At one time Jim Mason, who removed from Marysville, Mo., had the store. It consisted of a store, post-office and a church. The store and post-office were in the same building. (--Mrs. Rebecca Thomas, 2401 W. Grand St.)

The church and a fish hatchery are about all that remain. (--Raymond Patterson, Nixa, Mo.)

It is located at Township 24 N, Range 22 W, Section 6, near Highway 160. It is approximately three miles north of Stults. (--Highway Map of Stone County, as issued by The State Highway Commission of Missouri.)

Thelma

This small town was five miles west of Notch. (--The State of Missouri, in 1904, p. 523.)

To-Ho-Sho-Ne (pronounced Toe-Hoe-Show-Nee)

This town was laid out around a "medical" spring, east of Crane. There is an interesting Indian legend told about it. The lots, etc., were never sold and the plan died a-borning.
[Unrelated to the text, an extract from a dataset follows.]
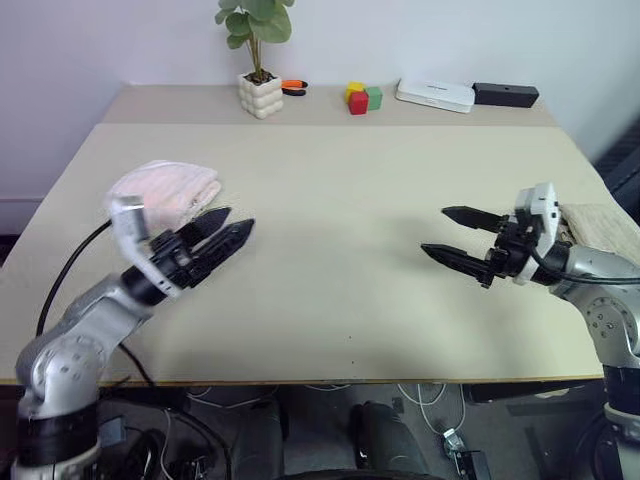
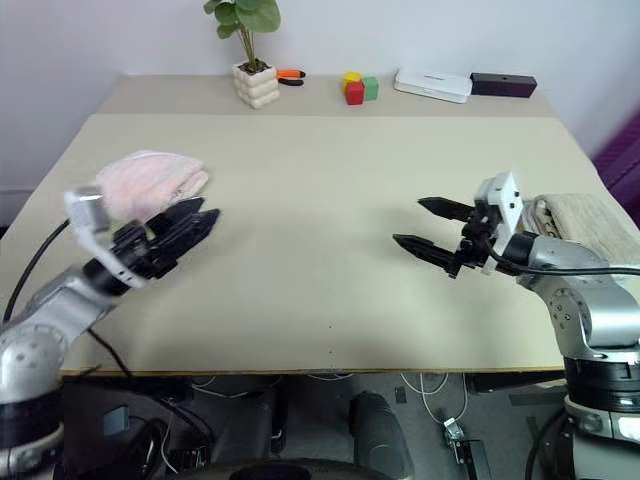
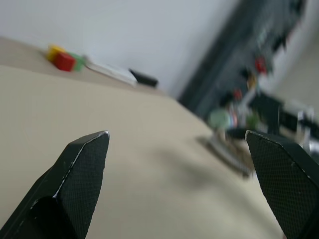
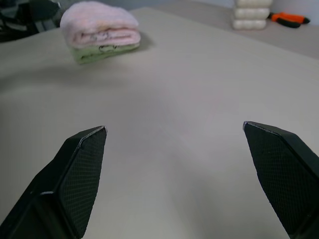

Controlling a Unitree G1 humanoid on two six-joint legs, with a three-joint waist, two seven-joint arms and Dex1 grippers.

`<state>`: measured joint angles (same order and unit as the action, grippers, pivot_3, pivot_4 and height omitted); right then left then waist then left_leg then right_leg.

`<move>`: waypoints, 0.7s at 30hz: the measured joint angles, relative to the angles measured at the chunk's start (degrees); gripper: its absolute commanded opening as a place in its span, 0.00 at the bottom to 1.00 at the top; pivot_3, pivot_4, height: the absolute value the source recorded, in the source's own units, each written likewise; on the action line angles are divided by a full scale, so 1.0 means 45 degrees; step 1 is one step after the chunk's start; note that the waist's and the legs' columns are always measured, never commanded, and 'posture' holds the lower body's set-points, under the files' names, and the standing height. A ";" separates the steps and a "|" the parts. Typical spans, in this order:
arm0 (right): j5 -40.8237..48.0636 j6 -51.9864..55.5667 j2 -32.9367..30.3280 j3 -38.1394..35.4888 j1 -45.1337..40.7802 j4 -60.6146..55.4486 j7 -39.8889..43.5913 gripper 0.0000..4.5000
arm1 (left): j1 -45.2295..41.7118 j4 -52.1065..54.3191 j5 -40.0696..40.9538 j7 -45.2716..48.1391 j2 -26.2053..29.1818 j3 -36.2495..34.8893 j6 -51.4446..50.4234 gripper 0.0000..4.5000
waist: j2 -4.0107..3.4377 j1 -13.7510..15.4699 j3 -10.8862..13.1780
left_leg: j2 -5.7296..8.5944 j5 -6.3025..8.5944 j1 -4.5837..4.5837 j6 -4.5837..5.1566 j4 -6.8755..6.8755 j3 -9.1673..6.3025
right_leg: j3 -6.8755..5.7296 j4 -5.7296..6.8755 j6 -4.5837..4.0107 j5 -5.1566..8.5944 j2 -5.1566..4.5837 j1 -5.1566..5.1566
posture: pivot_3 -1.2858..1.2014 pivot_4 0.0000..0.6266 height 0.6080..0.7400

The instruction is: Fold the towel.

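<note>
towel (image 4: 99,25), pale pink and folded into a rounded bundle, lay on the robot's left side of the desk (image 1: 340,250), stacked on a small light-green cloth (image 4: 104,52) whose edge showed beneath it in the right wrist view. the left gripper (image 1: 222,232) hovered just in front of the towel, apart from it, its black fingers (image 1: 240,238) spread apart and holding nothing, pointing across the desk toward the right. the right gripper (image 1: 458,236) hung over the desk's right side, well apart from the towel, its fingers (image 1: 455,259) likewise wide apart and empty, pointing toward the left. the stretch of desk between the two grippers was bare. a beige folded towel (image 2: 590,222) sat at the desk's right edge, just behind the right arm. along the far edge of the desk stood a potted plant (image 1: 258,60) in a bumpy white pot, with an orange-handled tool (image 1: 294,87) lying just beside it. further right were coloured blocks (image 1: 362,97), yellow, red and green, touching one another, then a flat white box (image 1: 435,95) and a black bar-shaped object (image 1: 505,95) next to it. a black cable (image 1: 70,265) ran from the left wrist down past the desk's near edge.
</note>
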<state>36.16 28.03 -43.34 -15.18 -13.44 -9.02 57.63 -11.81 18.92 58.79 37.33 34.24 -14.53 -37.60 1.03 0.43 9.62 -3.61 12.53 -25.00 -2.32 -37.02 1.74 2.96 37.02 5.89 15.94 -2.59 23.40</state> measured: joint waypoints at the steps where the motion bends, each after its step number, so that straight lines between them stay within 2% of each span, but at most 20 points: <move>1: -0.0001 -0.0109 -0.0001 -0.0119 0.0159 0.0043 0.0033 1.00 | -0.0382 -0.0319 -0.0478 0.0337 -0.0005 0.0424 0.0161 0.99 | -0.0001 0.0004 0.0001 | 0.0000 0.0000 0.0000 0.0000 -0.0002 0.0004 | 0.0003 -0.0001 0.0000 0.0000 0.0000 0.0000 | 0.52 0.24 1.00; 6: -0.0009 -0.0538 -0.0003 -0.0747 0.0599 0.0303 -0.0011 1.00 | -0.2519 -0.2455 -0.2951 0.1685 -0.0536 0.2191 0.1544 0.99 | -0.0001 0.0046 0.0001 | 0.0003 -0.0001 0.0000 0.0000 -0.0017 0.0004 | 0.0004 -0.0001 0.0005 0.0000 0.0001 -0.0008 | 0.52 0.24 1.00; 12: -0.0183 -0.0834 -0.0072 -0.0995 0.0811 0.0446 -0.0191 1.00 | -0.3841 -0.4411 -0.4504 0.3026 -0.1109 0.3450 0.2149 0.99 | -0.0001 0.0011 0.0002 | 0.0001 -0.0001 0.0000 0.0001 -0.0011 0.0002 | 0.0005 0.0011 0.0022 0.0001 0.0004 -0.0004 | 0.52 0.24 1.00; 21: -0.0611 -0.1212 -0.0081 -0.0978 0.0604 0.0603 -0.0698 1.00 | -0.4414 -0.5669 -0.5451 0.3389 -0.2513 0.3562 0.2706 0.99 | 0.0001 0.0027 0.0003 | 0.0002 -0.0002 -0.0001 0.0001 -0.0015 -0.0004 | 0.0005 0.0018 0.0061 -0.0016 0.0005 -0.0006 | 0.52 0.24 1.00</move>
<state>33.41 22.58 -43.70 -19.58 -10.72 -6.31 54.49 -31.67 -6.59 34.26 52.58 22.93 1.50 -25.42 1.03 0.55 9.63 -3.60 12.52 -25.01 -2.32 -37.09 1.72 2.99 37.10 6.16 15.87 -2.56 23.37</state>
So, no bottling works -- no town. It is now owned by the Porter Lucas family. (--Mrs. Porter Lucas, Crane, Mo.)

Union City

This was the School community of a half century ago. When talk of a railroad first became general it was hoped the road bed would come through School, and when it failed to, going through Clever, instead, the mill was moved to Clever, which was four miles away. Gradually the buildings were moved or town down, folks moved away and not many newcomers moved in. (--Stone County Newspapers Centennial Edition, May 1951.)